▶ [YOUR INSTRUCTIONS]: Report each line of the entries that includes "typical" by copying it.

▶ [RECORDS FOR PROCESSING]:
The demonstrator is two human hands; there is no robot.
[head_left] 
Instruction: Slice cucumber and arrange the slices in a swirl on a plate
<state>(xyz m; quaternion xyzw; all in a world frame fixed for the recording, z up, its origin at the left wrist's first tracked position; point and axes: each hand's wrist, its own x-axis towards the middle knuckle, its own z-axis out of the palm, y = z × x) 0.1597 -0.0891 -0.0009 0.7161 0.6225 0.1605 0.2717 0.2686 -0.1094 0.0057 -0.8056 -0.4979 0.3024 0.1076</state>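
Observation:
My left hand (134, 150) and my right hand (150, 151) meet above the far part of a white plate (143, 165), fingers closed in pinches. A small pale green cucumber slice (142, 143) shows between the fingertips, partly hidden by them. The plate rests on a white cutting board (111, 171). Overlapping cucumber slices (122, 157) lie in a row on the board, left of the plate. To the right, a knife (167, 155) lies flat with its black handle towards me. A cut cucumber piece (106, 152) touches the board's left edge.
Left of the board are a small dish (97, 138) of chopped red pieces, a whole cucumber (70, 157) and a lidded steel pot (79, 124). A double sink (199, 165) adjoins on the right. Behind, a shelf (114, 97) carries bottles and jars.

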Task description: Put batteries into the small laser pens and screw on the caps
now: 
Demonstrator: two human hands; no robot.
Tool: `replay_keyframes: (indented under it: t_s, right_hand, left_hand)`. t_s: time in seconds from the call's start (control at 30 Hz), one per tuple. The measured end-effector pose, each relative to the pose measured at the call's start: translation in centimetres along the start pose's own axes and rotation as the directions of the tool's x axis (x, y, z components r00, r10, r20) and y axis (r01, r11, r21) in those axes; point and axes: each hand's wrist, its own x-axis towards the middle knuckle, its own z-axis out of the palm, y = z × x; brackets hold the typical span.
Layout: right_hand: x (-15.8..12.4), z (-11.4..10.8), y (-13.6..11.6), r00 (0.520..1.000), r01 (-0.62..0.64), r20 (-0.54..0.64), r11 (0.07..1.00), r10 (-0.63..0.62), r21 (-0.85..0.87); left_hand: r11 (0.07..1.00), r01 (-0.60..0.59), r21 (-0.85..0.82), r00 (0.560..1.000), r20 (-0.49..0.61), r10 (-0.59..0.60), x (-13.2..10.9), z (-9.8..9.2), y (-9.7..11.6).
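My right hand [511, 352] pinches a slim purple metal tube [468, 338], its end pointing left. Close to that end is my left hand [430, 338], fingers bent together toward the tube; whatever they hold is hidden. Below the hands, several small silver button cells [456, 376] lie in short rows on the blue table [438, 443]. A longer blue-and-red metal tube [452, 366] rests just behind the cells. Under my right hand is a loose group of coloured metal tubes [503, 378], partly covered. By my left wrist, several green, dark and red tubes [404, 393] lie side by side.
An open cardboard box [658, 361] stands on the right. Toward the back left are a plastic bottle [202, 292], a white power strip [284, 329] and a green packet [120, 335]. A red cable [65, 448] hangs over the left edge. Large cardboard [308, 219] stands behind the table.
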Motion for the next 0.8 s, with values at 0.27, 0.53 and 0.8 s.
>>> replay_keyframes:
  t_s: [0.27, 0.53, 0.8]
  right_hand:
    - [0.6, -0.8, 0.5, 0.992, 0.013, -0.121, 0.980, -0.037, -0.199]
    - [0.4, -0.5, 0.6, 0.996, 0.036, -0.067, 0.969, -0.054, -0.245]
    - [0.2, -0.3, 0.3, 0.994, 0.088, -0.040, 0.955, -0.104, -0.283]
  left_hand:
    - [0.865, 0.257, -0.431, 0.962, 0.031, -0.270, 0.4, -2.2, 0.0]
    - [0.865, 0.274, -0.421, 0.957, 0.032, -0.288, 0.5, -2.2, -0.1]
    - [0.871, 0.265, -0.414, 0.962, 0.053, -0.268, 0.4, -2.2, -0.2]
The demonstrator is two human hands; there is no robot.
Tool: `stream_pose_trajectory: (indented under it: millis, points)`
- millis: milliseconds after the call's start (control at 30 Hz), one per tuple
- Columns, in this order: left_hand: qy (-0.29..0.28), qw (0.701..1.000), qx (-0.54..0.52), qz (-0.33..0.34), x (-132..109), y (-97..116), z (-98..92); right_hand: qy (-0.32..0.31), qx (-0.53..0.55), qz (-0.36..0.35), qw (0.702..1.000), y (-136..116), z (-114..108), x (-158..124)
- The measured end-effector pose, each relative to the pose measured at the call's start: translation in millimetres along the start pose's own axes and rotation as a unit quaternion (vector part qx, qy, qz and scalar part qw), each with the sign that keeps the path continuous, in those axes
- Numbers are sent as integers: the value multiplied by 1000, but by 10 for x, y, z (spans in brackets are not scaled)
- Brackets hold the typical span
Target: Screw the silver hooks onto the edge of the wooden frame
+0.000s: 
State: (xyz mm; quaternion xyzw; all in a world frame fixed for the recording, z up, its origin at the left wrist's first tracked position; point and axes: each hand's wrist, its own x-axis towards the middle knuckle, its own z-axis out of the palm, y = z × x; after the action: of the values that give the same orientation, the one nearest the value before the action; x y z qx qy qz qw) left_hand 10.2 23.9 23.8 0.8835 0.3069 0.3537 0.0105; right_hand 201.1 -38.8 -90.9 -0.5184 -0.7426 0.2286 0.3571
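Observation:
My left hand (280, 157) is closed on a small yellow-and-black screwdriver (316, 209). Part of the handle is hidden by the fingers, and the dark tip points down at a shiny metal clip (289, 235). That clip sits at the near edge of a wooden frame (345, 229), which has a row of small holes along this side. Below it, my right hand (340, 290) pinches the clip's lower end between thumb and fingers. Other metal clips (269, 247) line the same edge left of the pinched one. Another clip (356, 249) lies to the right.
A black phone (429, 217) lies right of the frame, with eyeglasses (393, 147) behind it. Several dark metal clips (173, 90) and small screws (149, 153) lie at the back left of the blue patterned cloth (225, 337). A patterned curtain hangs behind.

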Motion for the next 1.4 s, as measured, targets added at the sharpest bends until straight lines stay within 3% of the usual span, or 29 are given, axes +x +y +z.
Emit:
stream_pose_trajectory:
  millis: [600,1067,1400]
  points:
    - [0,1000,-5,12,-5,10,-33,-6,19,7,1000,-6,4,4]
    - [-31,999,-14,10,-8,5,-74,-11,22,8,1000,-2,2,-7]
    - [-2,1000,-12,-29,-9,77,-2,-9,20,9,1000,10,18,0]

▶ [ANSWER BOX]:
Tool: `replay_keyframes: (indented under it: t_s, right_hand, left_hand)`. t_s: time in seconds from the call's start (control at 30 Hz), one per tuple. The measured end-effector pose, each relative to the pose measured at the call's start: translation in centimetres along the start pose's own axes and rotation as the directions of the tool's x axis (x, y, z components r00, r10, r20) and y axis (r01, r11, r21) in those axes; point and axes: each hand's wrist, its own x-axis towards the middle knuckle, its own z-axis out of the palm, y = z × x; brackets hold the typical span.
- Brackets hold the typical span

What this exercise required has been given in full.